A robot wandered the store floor, requesting that you ask it questions about the Olympics. Where is the luge venue? The PyeongChang 2018 robot gave very, very detailed bus directions to the Olympics sliding center. It threatened to drone on forever. Who will win the men’s hockey tournament? Hockey, the robot said, is played with two goaltenders. Will Shaun White win a halfpipe gold medal? The robot’s response: “I do not understand your question.”
Read More: 31 Athletes to Watch in PyeongChang
Along fences leading to the Olympic Stadium, white flags with the silhouette of the Korean peninsula in blue — representing the unified Korea — fluttered in the icy breeze. Some Korean families snapped pictures by the road on the way to the opening ceremony. Parents explained to their children why their favorite athletes would not be marching under their familiar red, blue and black flag but this new banner instead.

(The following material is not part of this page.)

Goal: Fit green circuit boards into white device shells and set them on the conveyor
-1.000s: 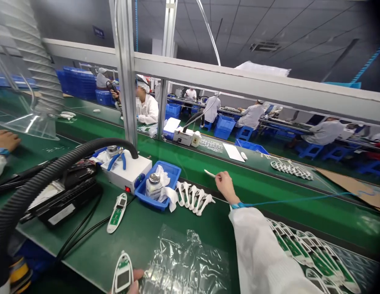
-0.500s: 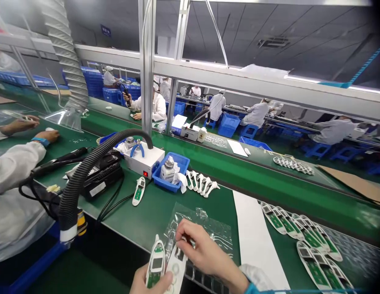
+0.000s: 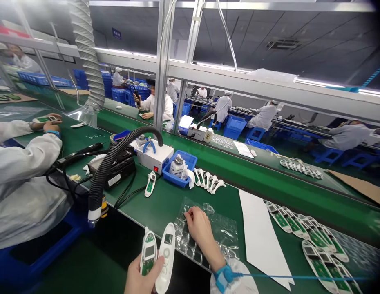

Also sitting along the road to the stadium: a small shop selling all you needed for the cold event, including coffee and hot packs for less than $1, seat warmers for $4.60, and a 30-pack of small fish to snack on for a little over $9.
There was a brief flurry of excitement among the journalists in attendance when two men were spotted walking casually through the media area. One had longish blonde hair and sported a red USA baseball cap while the other, a slightly chubby Asian man, rocked a fade and glasses. “It’s Trump, it’s Trump, it’s Trump,” one colleague said. Reporters strained to catch the duo as cameras and smartphones snapped away. They were escorted through the media exit and it didn’t take long for Twitter to confirm that no, President Trump and Kim Jong Un had not actually made an appearance nor made amends — the men were impersonators, who were promptly removed from the Olympic Stadium after their stunt.
Before entering the stadium, the athletes from 92 countries and territories marching in the parade of nations waited in an outdoor staging area. The Americans seemed a bit taken aback when they realized “Gangnam Style,” the infectious but at this point fairly annoying 2012 K-pop megahit, would be playing during their dream moment, as they walked into the opening ceremonies and the 2018 Olympics. “If I hear Gangnam Style one more time …” said one athlete. “They’re playing Gangnam Style for us?” said another, in clear disbelief. Soon, however, the Americans warmed up to the song. It’s a catchy dance tune, and the Americans had to move around to stay warm. No one, however, was dancing harder than Soohorang, the Olympic mascot, as the American team passed by.
“I’m waaaaaaarm,” Pita Taufatofua, the cross-country skier from Tonga, screamed in 20-degree weather as Olympic volunteers cheered upon seeing he’d be entering another opening ceremonies oiled and without a shirt. Taufatofua famously went shirtless, in a traditional Tongan outfit, at the 2016 Rio Olympics. Then, he competed in taekonwdo. Now, he’s a cross-country skier; Taufatofua qualified for PyeongChang, despite never skiing until last year.
As Taufatofua jumped up and down to psyche himself up, a woman spritzed him with oil, as if she were a trainer preparing a boxer for a fight—in this case, with the elements. Taufatofua won again.
Why not just ski shirtless at this point?